# [Exercise]
Write out the full listing below exactly as given.

# [Collected data]
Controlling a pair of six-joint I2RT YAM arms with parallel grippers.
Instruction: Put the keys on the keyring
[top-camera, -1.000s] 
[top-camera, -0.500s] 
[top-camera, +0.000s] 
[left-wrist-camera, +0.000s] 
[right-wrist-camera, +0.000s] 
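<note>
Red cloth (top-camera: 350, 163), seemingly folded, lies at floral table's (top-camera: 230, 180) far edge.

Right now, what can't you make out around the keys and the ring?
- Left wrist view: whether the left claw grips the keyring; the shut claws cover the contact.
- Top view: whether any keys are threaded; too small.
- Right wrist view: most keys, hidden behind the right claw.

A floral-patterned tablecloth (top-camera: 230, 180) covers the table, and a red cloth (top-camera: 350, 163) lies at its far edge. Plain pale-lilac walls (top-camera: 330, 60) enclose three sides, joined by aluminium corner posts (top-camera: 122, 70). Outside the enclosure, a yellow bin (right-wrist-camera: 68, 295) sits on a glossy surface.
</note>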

# [Task result]
Controlling a pair of six-joint I2RT YAM arms with parallel grippers.
Instruction: Put the keys on the keyring
[top-camera, -1.000s] 
[top-camera, -0.500s] 
[top-camera, +0.000s] 
[left-wrist-camera, +0.000s] 
[right-wrist-camera, +0.000s] 
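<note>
Red cloth (top-camera: 350, 163), seemingly folded, lies at floral table's (top-camera: 230, 180) far edge.

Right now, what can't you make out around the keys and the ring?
- Left wrist view: whether the left claw grips the keyring; the shut claws cover the contact.
- Top view: whether any keys are threaded; too small.
- Right wrist view: most keys, hidden behind the right claw.

A floral-patterned tablecloth (top-camera: 230, 180) covers the table, and a red cloth (top-camera: 350, 163) lies at its far edge. Plain pale-lilac walls (top-camera: 330, 60) enclose three sides, joined by aluminium corner posts (top-camera: 122, 70). Outside the enclosure, a yellow bin (right-wrist-camera: 68, 295) sits on a glossy surface.
</note>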

No further output is required here.